Of course Macromedia met the challenge of the internet head on with a stubborn refusal to engage for years, eventually producing the buggy, hard to use, security nightmare which is Shockwave (-100) to essentially serialise desktop versions of the software through a required plugin (-10). AS HTML rose so did AW stagnate, still persisting with it's shockwave delivery even in the face of IEEE SCORM javascript standards.
Ultimately after years of begging and promises Macromedia announced a radical new version of AW in development to address these issues, and a few years later offshored the development and then cancelled the project. Although of course Macromedia are still selling it (EVIL BONUS -500).
If anything else needs to be said, this is the language which allows spaces in variable names (-10000).
If you ever want to experience true pain, try reading somebody else's uncommented hungarian notation in a language which isn't case sensitive and allows variable name spaces.
Total Annakata Arbitrary Score (AAS): -11300
Adjusted for personal experience: OutOfRangeException
(apologies for length, but it was cathartic)
Seriously: Perl.
It's just a pain in the ass to code with for beginners and even for semi-professionals which work with perl on a daily basis. I can constantly see my colleagues struggle with the language, building the worst scripts, like 2000 lines with no regard of any well accepted coding standard. It's the worst mess i've ever seen in programming.
Now, you can always say, that those people are bad in coding (despite the fact that some of them have used perl for a lot of years, now), but the language just encourages all that freaking shit that makes me scream when i have to read a script by some other guy.
MS Access Visual Basic for Applications (VBA) was also pretty bad. Access was bad altogether in that it forced you down a weak paradigm and was deceptively simple to get started, but a nightmare to finish.

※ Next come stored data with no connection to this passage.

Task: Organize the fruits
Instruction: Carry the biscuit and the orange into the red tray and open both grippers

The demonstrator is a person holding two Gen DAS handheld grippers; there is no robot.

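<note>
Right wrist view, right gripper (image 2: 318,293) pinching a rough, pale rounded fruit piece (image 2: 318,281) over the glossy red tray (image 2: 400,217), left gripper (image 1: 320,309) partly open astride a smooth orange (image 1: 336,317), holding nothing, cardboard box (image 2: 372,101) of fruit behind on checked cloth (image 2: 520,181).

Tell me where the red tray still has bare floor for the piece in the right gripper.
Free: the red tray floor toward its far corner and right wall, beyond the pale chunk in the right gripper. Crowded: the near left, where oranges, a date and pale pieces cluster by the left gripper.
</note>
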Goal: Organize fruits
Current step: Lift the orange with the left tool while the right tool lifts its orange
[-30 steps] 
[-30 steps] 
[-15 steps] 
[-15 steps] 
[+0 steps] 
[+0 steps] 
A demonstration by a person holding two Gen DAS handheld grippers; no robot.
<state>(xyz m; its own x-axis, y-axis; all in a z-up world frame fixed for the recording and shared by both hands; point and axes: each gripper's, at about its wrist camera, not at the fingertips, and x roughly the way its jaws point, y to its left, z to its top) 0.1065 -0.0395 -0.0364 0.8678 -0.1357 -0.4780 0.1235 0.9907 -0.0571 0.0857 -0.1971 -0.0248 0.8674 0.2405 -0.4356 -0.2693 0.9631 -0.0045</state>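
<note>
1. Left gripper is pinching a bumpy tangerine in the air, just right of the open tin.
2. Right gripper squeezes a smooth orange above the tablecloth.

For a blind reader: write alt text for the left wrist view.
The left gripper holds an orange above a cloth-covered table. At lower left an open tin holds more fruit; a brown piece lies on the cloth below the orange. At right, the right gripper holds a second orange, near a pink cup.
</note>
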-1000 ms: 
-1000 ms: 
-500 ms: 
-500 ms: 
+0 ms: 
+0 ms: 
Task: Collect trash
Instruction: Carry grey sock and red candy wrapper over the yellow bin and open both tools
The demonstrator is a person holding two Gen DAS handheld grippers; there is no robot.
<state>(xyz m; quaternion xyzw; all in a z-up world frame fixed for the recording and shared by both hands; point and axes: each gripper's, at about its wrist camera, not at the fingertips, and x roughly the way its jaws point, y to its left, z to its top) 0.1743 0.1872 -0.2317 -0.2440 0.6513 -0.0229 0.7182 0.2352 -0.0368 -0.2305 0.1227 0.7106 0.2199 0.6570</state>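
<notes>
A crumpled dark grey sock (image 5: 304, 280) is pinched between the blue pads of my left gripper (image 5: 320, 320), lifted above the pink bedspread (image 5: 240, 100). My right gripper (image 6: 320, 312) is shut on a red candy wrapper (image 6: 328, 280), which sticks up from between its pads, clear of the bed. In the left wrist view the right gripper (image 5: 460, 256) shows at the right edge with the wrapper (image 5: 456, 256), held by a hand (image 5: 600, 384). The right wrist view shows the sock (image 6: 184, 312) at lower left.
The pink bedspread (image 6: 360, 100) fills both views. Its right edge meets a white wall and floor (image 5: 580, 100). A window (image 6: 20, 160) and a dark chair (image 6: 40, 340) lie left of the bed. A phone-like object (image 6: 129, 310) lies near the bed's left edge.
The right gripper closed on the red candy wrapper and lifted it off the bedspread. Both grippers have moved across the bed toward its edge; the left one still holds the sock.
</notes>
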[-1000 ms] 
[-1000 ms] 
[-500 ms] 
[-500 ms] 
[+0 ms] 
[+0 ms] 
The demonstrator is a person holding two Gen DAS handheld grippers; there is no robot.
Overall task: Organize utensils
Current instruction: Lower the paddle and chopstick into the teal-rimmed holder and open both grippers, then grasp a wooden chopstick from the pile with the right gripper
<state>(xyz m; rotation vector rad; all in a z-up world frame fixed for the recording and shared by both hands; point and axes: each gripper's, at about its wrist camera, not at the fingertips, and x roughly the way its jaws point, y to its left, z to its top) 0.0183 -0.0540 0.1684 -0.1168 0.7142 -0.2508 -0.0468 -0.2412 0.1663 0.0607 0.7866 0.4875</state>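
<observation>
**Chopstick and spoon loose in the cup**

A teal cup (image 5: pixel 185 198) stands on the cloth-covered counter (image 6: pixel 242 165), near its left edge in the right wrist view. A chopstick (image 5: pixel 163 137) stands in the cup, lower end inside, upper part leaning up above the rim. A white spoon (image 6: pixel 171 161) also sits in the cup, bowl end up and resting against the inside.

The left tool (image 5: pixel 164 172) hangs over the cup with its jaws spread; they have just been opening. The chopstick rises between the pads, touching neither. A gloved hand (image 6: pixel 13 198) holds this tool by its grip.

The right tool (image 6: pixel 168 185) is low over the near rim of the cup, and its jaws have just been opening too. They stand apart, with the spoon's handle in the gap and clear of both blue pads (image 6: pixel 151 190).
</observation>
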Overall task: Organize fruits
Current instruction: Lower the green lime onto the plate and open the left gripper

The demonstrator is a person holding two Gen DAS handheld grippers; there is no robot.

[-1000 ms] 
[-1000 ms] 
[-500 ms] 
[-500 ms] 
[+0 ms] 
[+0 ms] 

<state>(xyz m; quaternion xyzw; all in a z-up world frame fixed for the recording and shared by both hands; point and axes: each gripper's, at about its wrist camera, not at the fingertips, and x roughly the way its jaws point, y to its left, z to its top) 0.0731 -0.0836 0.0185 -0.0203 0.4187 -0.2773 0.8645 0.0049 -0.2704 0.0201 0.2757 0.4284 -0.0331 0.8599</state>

No answer about Cobol yet? :O
Old-skool BASICs with line numbers would be my choice. When you had no space between line numbers to add new lines, you had to run a renumber utility, which caused you to lose any mental anchors you had to what was where.
As a result, you ended up squeezing in too many statements on a single line (separated by colons), or you did a goto or gosub somewhere else to do the work you couldn't cram in.
MUMPS
I worked in it for a couple years, but have done a complete brain dump since then. All I can really remember was no documentation (at my location) and cryptic commands.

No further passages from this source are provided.